Along the way, the festival’s name has also changed. The “Days of Culture,” plural, are still coordinated around the first Sunday in September, but programming now spans August through Chanukah, with many countries mounting events throughout the fall.
An event that began with synagogue tours and guided walks through Jewish quarters now includes Sephardic music concerts and klezmer jams, open-air film screenings, Hebrew workshops, book talks and poetry recitations in Yiddish and Ladino.
Such events can offer tourists rare entrée into the Jewish life of smaller towns off the well-trodden heritage route. An impressive 420 towns and cities participated in last year’s edition, highlighting the breadth and diversity of European Jewry.
It’s an annual reminder that more than one million Jews live in Europe today. Chabad houses and kosher eateries are sprouting around the Continent. Jewish museums and Holocaust memorials have opened by the dozens, attracting international attention and audiences.
A wave of restoration efforts has revived scores of historic cemeteries and shuls; many, like the Art Nouveau synagogue in Subotica, Serbia, are proud local landmarks. In cities like Berlin and Krakow, Jewish culture has even acquired a certain kitschy cool among the hipster set.
All that is good news, at least for travelers interested in European Jewish heritage. I don’t have to tell you the bad news — that Jews from Latvia to Lisbon feel increasingly under siege from rising anti-Semitism.

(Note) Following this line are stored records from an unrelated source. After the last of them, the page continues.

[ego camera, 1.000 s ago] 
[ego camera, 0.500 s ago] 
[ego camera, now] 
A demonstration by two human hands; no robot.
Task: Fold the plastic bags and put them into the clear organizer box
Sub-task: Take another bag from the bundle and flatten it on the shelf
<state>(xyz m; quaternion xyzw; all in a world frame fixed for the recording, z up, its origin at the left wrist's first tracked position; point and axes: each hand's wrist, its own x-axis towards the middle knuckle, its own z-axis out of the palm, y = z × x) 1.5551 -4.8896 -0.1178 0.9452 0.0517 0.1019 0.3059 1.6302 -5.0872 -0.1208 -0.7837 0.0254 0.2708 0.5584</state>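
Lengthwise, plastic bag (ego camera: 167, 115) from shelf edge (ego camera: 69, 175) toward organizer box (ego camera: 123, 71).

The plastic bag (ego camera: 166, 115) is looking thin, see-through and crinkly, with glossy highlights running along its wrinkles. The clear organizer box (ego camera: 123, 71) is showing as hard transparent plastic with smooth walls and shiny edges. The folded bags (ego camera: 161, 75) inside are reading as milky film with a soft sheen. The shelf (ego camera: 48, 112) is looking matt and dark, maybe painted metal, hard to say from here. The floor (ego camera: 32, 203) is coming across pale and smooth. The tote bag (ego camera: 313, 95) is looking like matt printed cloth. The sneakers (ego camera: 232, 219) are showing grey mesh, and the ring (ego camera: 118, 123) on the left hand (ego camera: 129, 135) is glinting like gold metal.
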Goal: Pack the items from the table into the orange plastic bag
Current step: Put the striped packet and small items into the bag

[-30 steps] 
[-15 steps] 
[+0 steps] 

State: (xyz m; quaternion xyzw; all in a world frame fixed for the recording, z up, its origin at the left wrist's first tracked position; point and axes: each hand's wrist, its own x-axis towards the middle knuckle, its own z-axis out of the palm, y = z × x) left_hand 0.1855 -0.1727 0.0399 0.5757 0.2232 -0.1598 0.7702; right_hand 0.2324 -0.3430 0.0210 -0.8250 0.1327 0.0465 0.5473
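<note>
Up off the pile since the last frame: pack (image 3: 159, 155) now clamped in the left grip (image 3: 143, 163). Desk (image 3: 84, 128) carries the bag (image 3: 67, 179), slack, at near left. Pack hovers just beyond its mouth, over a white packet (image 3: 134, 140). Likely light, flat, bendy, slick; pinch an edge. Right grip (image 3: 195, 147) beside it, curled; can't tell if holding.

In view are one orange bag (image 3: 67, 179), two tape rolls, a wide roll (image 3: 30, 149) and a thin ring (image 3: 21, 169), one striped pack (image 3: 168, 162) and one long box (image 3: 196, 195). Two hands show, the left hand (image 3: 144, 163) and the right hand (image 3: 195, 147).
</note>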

For its 20th anniversary, the EDJC decided this year’s theme would be the movement itself — a mission invigorated by gathering clouds of hate. “Due to the rise of the extreme right in Europe, we are faced with a serious threat,” reads the official announcement. “We see the promotion of Jewish cultural heritage, being an integral part of European history, as a key factor in the prevention of anti-Semitic stereotypes and prejudices taking root.”
Europe is increasingly multicultural, yet one can spend years in Barcelona or Helsinki without ever knowingly encountering a Jew. And so for many Europeans, Jews are a controversial and somewhat negative abstraction: George Soros on a billboard, Israel on the TV news, the Holocaust unit in history class.
That reality underscores the importance of Jewish visibility for the EDJC’s overwhelmingly non-Jewish audience. It is harder to demonize Jews as conspiratorial financiers — a perennial trope of European cartoons — when they’re a goofy couple in an Israeli rom-com. And it encourages locals, whether natives or immigrants, to cherish temples and traditions as part of a shared heritage.